Research led by Professor of Quantum Physics at University College Cork (UCC) Séamus Davis and the University of Oxford could help enable super-efficient electrical power.
The international team of researchers has announced results that reveal the atomic mechanism behind high-temperature superconductors.
Superconductors are materials that can conduct electricity with zero resistance so that an electric current can persist indefinitely and are used in various applications, including MRI scanners and high-speed maglev trains, however, superconductivity typically requires extremely low temperatures, limiting their widespread use.
A major goal within physics research is to develop superconductors that work at ambient temperatures, which could revolutionise energy transport and storage.

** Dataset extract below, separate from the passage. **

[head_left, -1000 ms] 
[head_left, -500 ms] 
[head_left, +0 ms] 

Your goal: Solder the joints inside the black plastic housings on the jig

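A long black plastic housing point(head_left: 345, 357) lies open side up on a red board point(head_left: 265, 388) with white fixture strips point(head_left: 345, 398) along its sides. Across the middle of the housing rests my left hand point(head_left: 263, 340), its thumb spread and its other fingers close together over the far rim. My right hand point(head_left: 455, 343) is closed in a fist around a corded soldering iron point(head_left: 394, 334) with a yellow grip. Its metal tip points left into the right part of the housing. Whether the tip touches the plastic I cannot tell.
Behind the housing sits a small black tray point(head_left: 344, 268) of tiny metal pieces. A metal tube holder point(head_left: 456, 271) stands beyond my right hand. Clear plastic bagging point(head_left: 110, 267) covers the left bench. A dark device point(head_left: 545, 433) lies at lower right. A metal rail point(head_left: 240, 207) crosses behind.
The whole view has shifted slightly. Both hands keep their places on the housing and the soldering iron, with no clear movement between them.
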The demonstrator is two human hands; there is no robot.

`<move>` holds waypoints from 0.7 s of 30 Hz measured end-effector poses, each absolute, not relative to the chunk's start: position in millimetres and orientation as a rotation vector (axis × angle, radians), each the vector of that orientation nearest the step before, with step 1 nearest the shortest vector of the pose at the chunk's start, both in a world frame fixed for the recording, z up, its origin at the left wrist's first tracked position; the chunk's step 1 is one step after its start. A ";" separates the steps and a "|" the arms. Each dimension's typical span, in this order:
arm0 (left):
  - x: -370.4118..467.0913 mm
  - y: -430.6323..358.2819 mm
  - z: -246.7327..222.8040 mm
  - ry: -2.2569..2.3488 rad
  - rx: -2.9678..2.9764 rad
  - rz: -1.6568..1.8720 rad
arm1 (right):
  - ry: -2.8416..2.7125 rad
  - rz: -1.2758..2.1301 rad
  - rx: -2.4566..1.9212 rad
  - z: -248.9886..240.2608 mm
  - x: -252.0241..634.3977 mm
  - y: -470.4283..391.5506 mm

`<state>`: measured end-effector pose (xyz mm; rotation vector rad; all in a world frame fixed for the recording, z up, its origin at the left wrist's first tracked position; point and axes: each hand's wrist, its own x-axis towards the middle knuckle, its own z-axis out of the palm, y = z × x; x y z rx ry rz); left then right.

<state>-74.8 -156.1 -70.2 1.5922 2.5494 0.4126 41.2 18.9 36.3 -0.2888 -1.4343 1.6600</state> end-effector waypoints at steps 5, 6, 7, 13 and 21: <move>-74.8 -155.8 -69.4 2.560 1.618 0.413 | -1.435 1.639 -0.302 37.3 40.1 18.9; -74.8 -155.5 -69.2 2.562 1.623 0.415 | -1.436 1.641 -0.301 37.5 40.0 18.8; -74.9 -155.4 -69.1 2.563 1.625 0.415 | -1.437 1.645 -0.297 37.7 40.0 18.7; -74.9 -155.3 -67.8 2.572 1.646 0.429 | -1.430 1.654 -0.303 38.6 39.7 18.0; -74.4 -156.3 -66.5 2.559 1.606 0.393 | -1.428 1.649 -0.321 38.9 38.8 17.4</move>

Certain copper oxide materials demonstrate superconductivity at higher temperatures than conventional superconductors, however, the mechanism behind this has remained unknown since their discovery in 1987.
To investigate this, the team of scientists in Cork, Oxford, the USA, Japan and Germany developed two new microscopy techniques.
The first of these measured the difference in energy between the copper and oxygen atom orbitals, as a function of their location. The second method measured the amplitude of the electron-pair wave function (the strength of the superconductivity) at every oxygen atom and at every copper atom.
Speaking about the research, UCC’s Professor Davis said:
By visualising the strength of the superconductivity as a function of differences between orbital energies, for the first time ever we were able to measure precisely the relationship required to validate or invalidate one of the leading theories of high-temperature superconductivity, at the atomic scale.
The findings, published in PNAS, showed a quantitative, inverse relationship between the charge-transfer energy difference between adjacent oxygen and copper atoms and the strength of the superconductivity.
According to the research team, this discovery could prove a historic step toward developing room-temperature superconductors. Ultimately, these could have far-reaching applications ranging from maglev trains, nuclear fusion reactors, quantum computers, and high-energy particle accelerators, as well as super-efficient energy transfer and storage.